Kazı başkanı Prof. Dr. Yaşar Ersoy, antik kentin tarihsel topoğrafyası, savunma sistemleri ve kent kapılarının konumları ve tarihlendirmeleri hakkında bilgi verdi:
‘2 bin 500 sene öncesinde inşa edilmiş bir sistemin parçası’

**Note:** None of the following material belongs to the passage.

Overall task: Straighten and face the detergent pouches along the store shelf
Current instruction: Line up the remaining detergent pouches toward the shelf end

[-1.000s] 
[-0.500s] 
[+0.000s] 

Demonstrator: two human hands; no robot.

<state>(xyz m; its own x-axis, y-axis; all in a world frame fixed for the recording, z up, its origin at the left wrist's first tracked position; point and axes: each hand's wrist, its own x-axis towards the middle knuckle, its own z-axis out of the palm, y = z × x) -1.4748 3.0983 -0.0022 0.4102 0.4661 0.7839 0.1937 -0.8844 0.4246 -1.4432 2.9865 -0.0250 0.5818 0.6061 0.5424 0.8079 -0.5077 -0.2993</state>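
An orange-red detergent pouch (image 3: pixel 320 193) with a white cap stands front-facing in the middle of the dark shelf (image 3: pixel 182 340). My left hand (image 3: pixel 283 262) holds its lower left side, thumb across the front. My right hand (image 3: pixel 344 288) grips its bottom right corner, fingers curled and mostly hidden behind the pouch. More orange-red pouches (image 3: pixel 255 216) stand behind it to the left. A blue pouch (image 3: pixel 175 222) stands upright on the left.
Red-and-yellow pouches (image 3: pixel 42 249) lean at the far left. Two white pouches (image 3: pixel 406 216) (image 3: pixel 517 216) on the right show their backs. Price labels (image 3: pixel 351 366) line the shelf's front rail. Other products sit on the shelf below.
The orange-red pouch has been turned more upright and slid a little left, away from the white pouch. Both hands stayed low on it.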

Kapının bulunmasının önemini vurgulayan Prof. Dr. Ersoy, “Derin bir koridorla Smyrna ve doğu yönünden gelenlerin kente girişini sağlayan bu kapı, milattan önce 6’ncı yüzyılın ilk yarısına ait ve günümüzden yaklaşık 2 bin 500 sene öncesinde inşa edilmiş bir sistemin parçası. Koridorun uzunluğu 10 metre. Kapıya ulaşan derin koridorun ise genişliği 3 metre 80 santimetre olup batıya doğru da hafif bir rampa şeklinde yükseliyor. Derin bir koridorla kente giriliyor. Önceki kazı sezonlarında, zeytinyağı işliğinin hemen yanında, kenti batıdan kuşatan sur duvarının üzerinde tespit edilen kapıya oldukça benzeyen ve bu sefer de doğu yöndeki karşılığının tespit edilmiş olması antik kentin sınırlarını, surlarla kuşatılan alanın boyutlarını anlamak ve karşılaştırmalı analizler yapmak açısından çok önemli bir gelişme” dedi.
‘Dolgunun çökerek yakın çevresine zarar vermesi mümkün’
Sonraki süreç hakkında da bilgiler veren Prof. Dr. Ersoy, “Burası 3. derece arkeolojik sit alanı olarak tescili bulunan bir bölge. Biz bu mimari izlerin bütün belgelemelerini yapıyoruz. Öte yandan, alan konumu itibarıyla da ciddi riskler barındırıyor. Antik dönem mimarisinin üzerini kapatan kalın alüvyal dolgunun zaman içerisinde çökerek yakın çevresine zarar vermesi çok mümkün. O yüzden tüm bu belgelemelerin ardından alanın maalesef tekrar doldurulması ve İzmir 1 Numaralı Bölge Kurulu’nun alacağı kararın beklenilmesi gerekiyor” diye konuştu.